Secondly, only busy areas need to be illuminated. Think city centres with night shops, clubs, restaurants etc. However for a large city, those areas are often concentrated into hubs. These areas will be lit more, while people will prefer other areas darker. It is unlikely an entire city block will be illuminated for one food truck. Consider that people will prefer to sleep at night, even in a 24/7 culture. When suburban areas are overly lit, complaints will increase, while the usefulness of such lighting is debatable to begin with. Overly lit high-rises for example are unlikely to make you popular.
Thirdly, costs. While energy consumption by lighting might decrease in the future, the variety and scale of lighting you point out will get increasingly more expensive to install and maintain. It is unlikely a large city will fund large amounts of unnecessary lighting. For example in your picture most buildings have a large illuminated strip around them. These are utterly unnecessary as they do not illuminate anything. This is not a trafficked or pedestrian area, and are unlikely to be strong enough to help illuminate such areas, and if they are, these are utterly inefficient.
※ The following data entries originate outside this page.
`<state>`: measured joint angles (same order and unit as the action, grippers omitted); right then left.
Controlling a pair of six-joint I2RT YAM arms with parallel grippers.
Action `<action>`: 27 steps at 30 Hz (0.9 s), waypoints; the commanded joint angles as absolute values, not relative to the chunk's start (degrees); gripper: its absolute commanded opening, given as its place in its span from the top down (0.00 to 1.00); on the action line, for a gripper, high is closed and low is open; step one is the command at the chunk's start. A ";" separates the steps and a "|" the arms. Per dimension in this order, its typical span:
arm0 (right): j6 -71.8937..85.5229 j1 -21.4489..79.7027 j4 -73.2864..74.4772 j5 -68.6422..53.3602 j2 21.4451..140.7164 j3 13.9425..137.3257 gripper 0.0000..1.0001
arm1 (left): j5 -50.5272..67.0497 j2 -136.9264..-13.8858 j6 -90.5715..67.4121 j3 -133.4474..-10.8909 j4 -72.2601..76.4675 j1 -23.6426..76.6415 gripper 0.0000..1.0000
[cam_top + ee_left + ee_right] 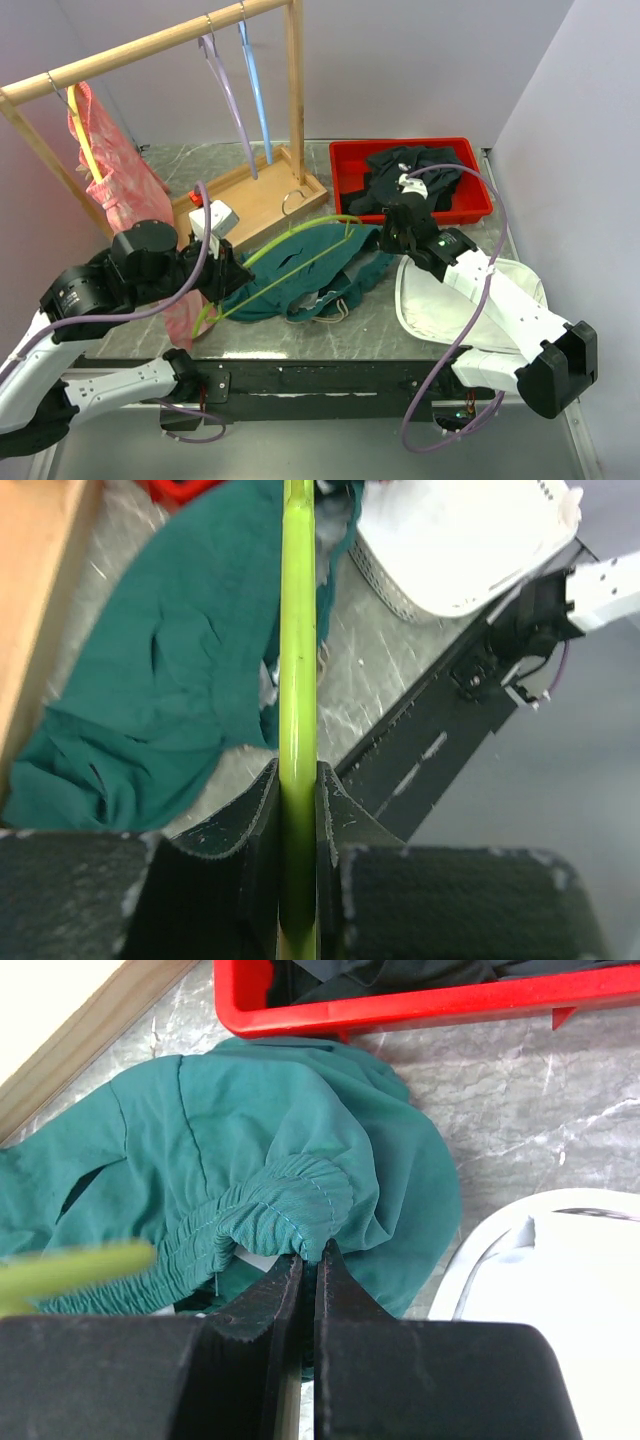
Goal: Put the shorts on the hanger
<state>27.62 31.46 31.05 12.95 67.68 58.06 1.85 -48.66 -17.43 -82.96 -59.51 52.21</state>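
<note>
The teal-green shorts [305,278] lie crumpled on the marble table between the arms, with the whitish drawstring [340,308] at their near edge. The lime-green hanger [290,250] lies slanted over them, its metal hook [291,201] toward the rack base. My left gripper [226,276] is shut on the hanger's left end; in the left wrist view the green bar [298,630] runs up from between my gripper [298,790] over the shorts [170,650]. My right gripper [393,237] is shut on the shorts' elastic waistband [285,1205], pinched at the tips of the gripper [312,1252].
A red bin [345,160] holding a black garment [410,180] stands at the back right. A white basket [440,300] sits near right. A wooden rack [295,90] at back left carries a pink-red garment [110,170] and lilac and blue hangers [240,90].
</note>
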 commanded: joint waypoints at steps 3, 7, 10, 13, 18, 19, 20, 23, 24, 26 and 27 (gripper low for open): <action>27.16 31.29 29.88 15.21 68.20 59.50 1.00 | 4.92 -45.71 -19.68 -79.02 -56.87 52.47 0.99; 26.63 31.90 30.32 15.90 70.22 60.90 1.00 | 5.54 -45.18 -19.95 -77.35 -56.51 52.56 0.99; 26.19 32.87 30.59 16.95 71.27 62.40 1.00 | 6.41 -44.82 -19.95 -75.51 -55.03 52.47 0.99; 26.19 34.54 31.55 18.10 72.59 64.51 1.00 | 7.03 -45.00 -20.13 -73.75 -54.15 52.47 0.99; 26.02 36.47 32.08 18.81 73.21 66.71 1.00 | 7.56 -44.91 -20.22 -70.84 -51.07 52.47 0.99; 25.75 37.00 32.08 18.72 73.04 66.97 1.00 | 6.25 -45.00 -20.04 -70.23 -50.72 52.47 0.99; 25.23 37.79 32.08 18.81 72.86 67.41 1.00 | 5.72 -45.00 -19.69 -69.88 -49.84 52.47 0.99; 24.09 41.12 33.31 20.21 71.99 68.90 1.00 | 7.63 -43.86 -18.72 -67.51 -45.98 52.47 0.99; 23.47 43.05 33.14 20.21 71.55 69.08 1.00 | 8.26 -43.68 -18.55 -66.72 -43.27 52.47 0.99; 21.72 44.47 32.26 19.43 69.70 69.52 1.00 | 10.45 -44.12 -18.28 -64.43 -41.14 52.47 0.99; 21.27 44.99 31.12 18.90 69.09 69.70 1.00 | 11.42 -45.17 -17.93 -63.73 -39.57 52.47 0.99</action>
<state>24.40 42.28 33.50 18.63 72.73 66.06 7.09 -44.60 -19.18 -65.54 -50.46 52.23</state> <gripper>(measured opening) 0.058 0.182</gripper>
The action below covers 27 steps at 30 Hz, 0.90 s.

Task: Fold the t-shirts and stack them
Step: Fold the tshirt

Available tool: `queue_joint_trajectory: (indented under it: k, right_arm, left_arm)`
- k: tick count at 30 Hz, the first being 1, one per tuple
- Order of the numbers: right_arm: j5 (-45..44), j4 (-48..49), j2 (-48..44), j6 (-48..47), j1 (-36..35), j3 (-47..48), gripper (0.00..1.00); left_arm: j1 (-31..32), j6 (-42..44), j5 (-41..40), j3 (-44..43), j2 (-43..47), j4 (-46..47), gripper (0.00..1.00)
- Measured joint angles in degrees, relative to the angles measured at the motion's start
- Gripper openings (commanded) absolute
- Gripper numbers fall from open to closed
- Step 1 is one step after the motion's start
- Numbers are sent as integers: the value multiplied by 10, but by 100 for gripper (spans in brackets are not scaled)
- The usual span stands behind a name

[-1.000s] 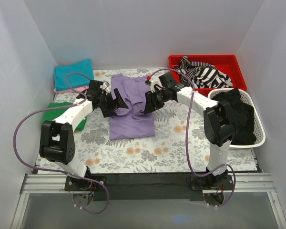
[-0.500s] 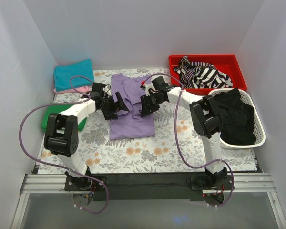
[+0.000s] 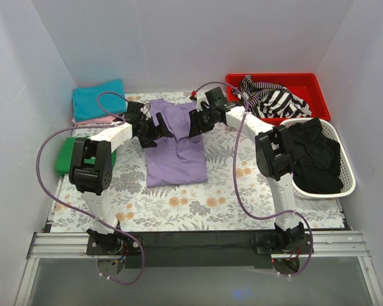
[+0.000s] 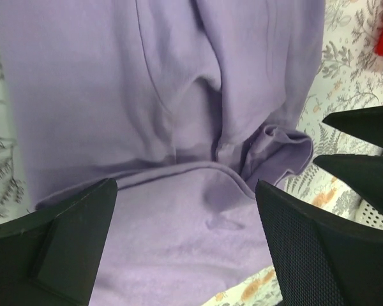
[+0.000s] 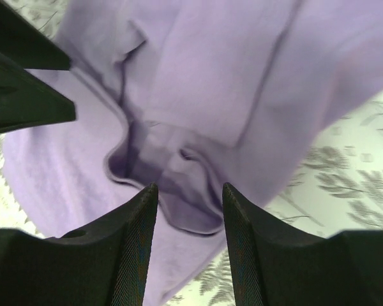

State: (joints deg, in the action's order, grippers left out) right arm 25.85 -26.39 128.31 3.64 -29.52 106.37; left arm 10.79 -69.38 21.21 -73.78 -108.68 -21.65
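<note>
On the middle of the flower-patterned table [image 3: 230, 204] lies the lavender-purple soft cloth t-shirt [image 3: 177, 159]. Its near half is flat and smooth, while its far half is gathered into folds and a small rolled lump.

Compared with a second ago, both arms have reached further toward the back wall, from the middle of the shirt to its far part, and the cloth there is now more bunched toward the centre line.

The left gripper [image 3: 156, 125] hangs over the folds with its fingers wide apart, and nothing is between them. The right gripper [image 3: 185, 125] faces it from the other side, fingers about half apart, and the rolled lump sits just at the gap. Whether it really pinches this lump, I cannot tell.

My judgement is that the fold is only in preparation. The far part must first be taken cleanly, and a bunched edge could give a crooked fold.

At the left wait the finished pieces: a teal folded t-shirt [image 3: 99, 99] on a pink folded t-shirt [image 3: 92, 119], and nearer, a green folded t-shirt [image 3: 64, 156], partly hidden by the left arm.
</note>
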Motion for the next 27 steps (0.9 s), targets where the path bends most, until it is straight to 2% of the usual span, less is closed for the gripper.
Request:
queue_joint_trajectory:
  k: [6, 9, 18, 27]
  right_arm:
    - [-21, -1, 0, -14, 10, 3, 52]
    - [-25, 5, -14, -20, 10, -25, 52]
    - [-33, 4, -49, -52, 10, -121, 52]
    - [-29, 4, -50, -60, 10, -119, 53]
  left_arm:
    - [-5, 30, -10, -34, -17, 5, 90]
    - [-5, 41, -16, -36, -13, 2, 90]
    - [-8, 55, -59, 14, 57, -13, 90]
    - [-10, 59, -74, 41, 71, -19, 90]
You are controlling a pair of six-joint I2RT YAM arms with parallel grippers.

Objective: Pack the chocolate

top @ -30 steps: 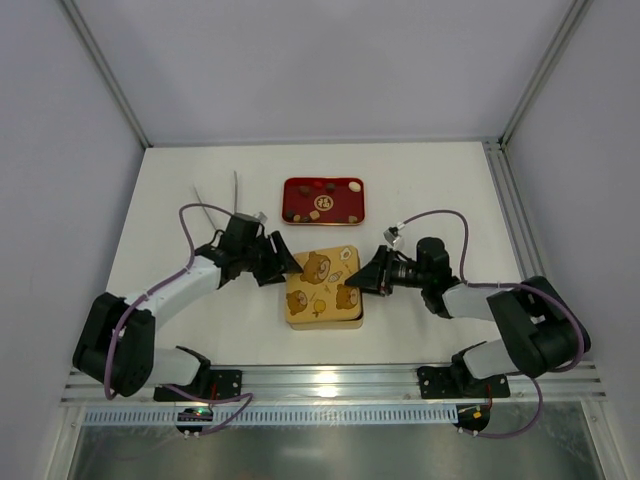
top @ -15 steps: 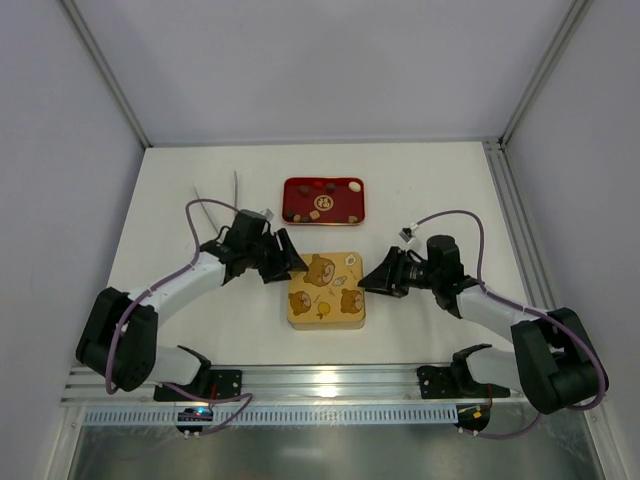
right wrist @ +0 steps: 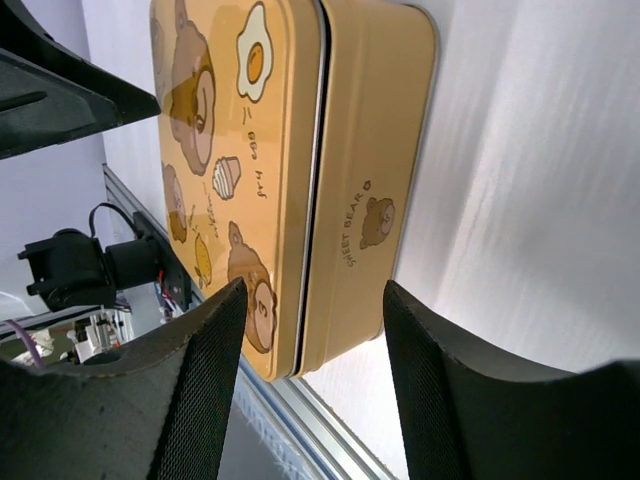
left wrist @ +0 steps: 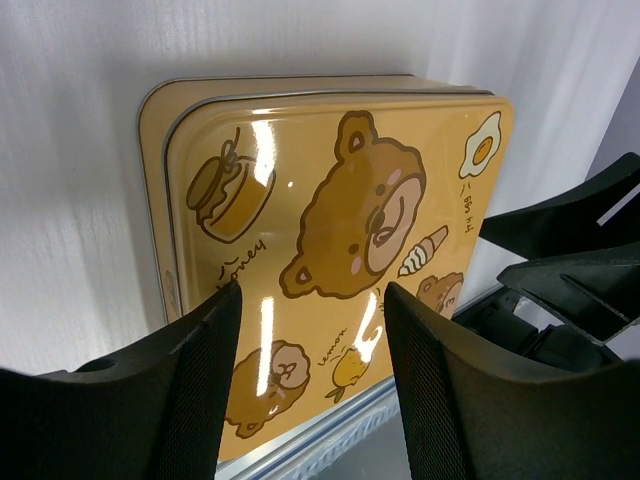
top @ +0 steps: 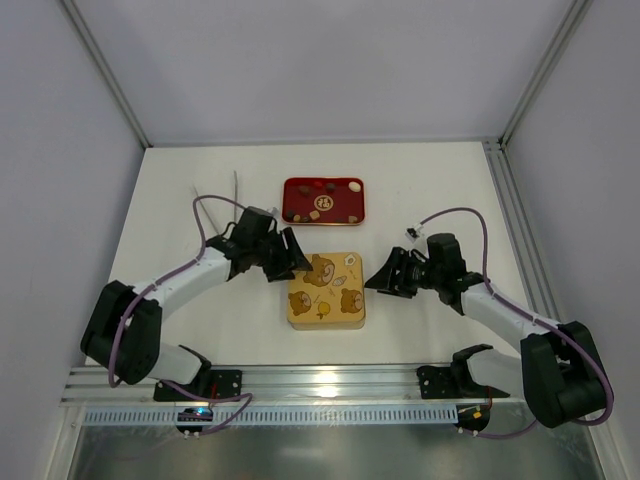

Lastly, colour. There have been increasing calls from various environmental groups to reduce the amount of artificial lights for exactly the reasons you state. Therefore the current idea is for most artificial lighting to be changed to a green colour. This is the colour humans best perceive in their visible spectrum, and therefore increasingly efficient in illuminating areas while needing less light and energy. Green light is also believed to be less disruptive to wildlife and natural rhythms. If this movement takes off, then the amount of lighting might actually decrease in the future, while visibility might increase.